Multivalent Chelators for Probing Protein Interactions and Conformations


Annett Reichel, Jennifer Strunk, Suman Lata, Dirk Schaible, and Jacob Piehler

Institute of Biochemistry, Biocenter, Johann Wolfgang Goethe-University, Max-von-Laue-Str. 9, 60438 Frankfurt a.M., Germany

e-mail: j.piehler@em.uni-frankfurt.de

URL: http://www.biochem.uni-frankfurt.de/piehler/index.html

 

Probing protein function such as interactions with other proteins or conformational changes requires tools for site-specific modification. We have engineered supramolecular entities containing 2-4 nitrilotriacetic acid (NTA) moieties, which bind oligohistidine tags with high affinity and stability. Stable and stoichiometric labeling of histidine-tagged proteins was achieved by tris- and tetrakis-NTA, enabling for versatile application in functional proteins analysis.

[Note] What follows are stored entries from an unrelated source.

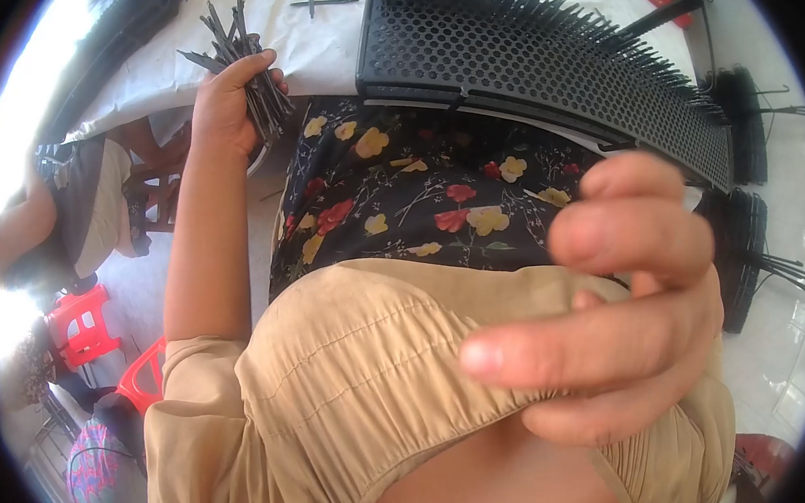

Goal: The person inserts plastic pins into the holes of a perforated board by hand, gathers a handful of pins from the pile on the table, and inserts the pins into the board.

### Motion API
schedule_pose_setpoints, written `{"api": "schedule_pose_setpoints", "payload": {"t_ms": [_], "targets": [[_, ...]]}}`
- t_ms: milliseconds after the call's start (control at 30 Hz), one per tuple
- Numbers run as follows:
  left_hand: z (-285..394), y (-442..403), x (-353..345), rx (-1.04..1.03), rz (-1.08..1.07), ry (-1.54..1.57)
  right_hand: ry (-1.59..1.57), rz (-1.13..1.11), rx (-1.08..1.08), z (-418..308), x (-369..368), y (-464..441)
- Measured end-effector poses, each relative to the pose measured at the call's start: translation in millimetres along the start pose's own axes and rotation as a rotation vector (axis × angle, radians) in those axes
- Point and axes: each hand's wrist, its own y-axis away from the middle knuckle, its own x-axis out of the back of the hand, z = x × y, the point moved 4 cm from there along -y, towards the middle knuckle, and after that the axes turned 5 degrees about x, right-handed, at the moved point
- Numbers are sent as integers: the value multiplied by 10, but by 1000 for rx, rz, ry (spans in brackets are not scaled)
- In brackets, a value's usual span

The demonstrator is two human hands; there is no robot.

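A bundle of thin dark sticks is pinched between thumb and fingers by the left grip, near the edge of the white-covered table. The right grip is raised close to the camera, its fingers bent and spread. At the table, a black perforated rack is seen, lined with dark spikes.

Apparent workshop: covered table, large perforated black panel
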Motion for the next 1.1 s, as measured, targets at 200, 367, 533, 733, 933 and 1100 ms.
{"api": "schedule_pose_setpoints", "payload": {"t_ms": [200, 367, 533, 733, 933, 1100], "targets": [[118, -2, -47, -25, -51, -170, 224, -212, 303, 17, -67, -383], [186, 51, -81, -32, -65, -223, 48, -93, 429, 176, -121, -474], [133, 16, -59, 51, -33, -383, -26, -204, 552, 151, 262, -789], [196, 98, -267, 56, -137, -402, -229, -371, 295, 99, 831, -719], [158, 224, -567, 52, -224, -199, -968, -707, 238, 102, 541, -41], [27, 269, -783, 86, -250, -192, -482, -199, -585, 586, 351, 205]]}}
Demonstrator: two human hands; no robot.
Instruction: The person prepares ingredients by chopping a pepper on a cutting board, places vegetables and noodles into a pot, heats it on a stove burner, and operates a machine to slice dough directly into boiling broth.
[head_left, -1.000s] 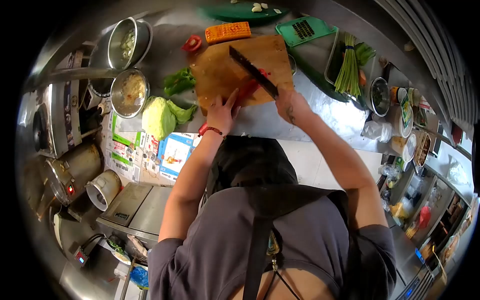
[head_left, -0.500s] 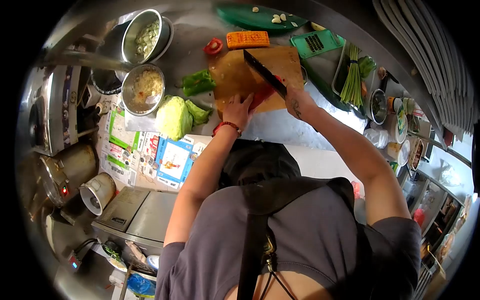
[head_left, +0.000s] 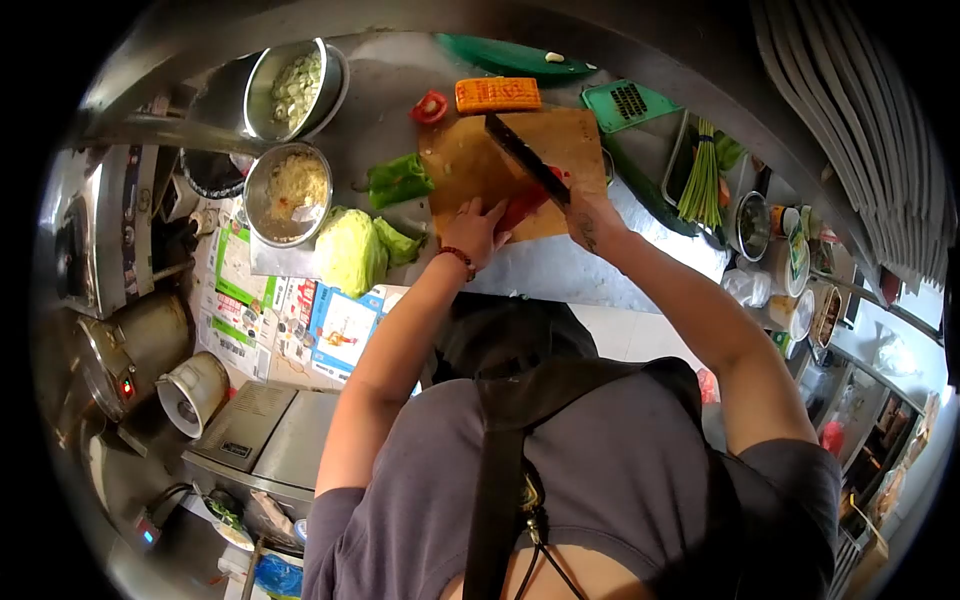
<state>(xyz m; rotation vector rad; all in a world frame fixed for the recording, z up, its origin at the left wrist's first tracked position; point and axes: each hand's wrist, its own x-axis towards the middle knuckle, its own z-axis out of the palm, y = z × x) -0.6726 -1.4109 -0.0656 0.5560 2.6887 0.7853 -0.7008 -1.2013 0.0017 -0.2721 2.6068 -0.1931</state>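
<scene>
A dark-bladed kitchen knife point(head_left: 522, 152) slants across the wooden cutting board point(head_left: 460, 150), its handle gripped in my right hand point(head_left: 594, 222). Beside the blade lies a piece of red pepper point(head_left: 522, 207). My left hand point(head_left: 472, 230) rests at the pepper's near left end, fingers pressed against it, with a red bracelet at the wrist. Small red bits show at the blade near the handle. A green pepper point(head_left: 398, 181) sits left of the board, close to a cabbage point(head_left: 350, 250).
Metal bowls of chopped white pieces point(head_left: 297, 92) and minced garlic-like food point(head_left: 297, 190) stand left. Behind the board are an orange block point(head_left: 497, 94), a red pepper end point(head_left: 429, 107) and a green grater point(head_left: 628, 104). Bundled green stalks point(head_left: 704, 185) lie right, beneath a metal shelf edge.
The view has shifted, so the counter sits slightly lower in it. Both hands stay on the same things, and the knife keeps nearly the same slant over the board.
</scene>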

Here, we demonstrate functional immobilization of proteins on membranes for exploring lateral protein interactions in cytokine receptor assembly. We present versatile assays for probing the binding affinities and the interaction kinetics by making use of site-specific tethering proteins onto the membrane. Furthermore, tris-NTA was employed for non-covalent labeling of proteins with different fluorescence dyes. Using these tools for site-specific dual color labeling we explored the conformation dynamics and ligand-induced conformational changes of proteins by Förster resonance energy transfer (FRET). Tris-NTA/fluorophore conjugates were employed for site-specifically incorporating a FRET acceptor into the protein in situ. Thus, the efficiencies of intramolecular FRET were quantified reliably, and ligand-induced conformational changes were probed by changes in fluorescence intensity and life-time. Furthermore, the conformational dynamics of the protein was followed by fluorescence correlation spectroscopy.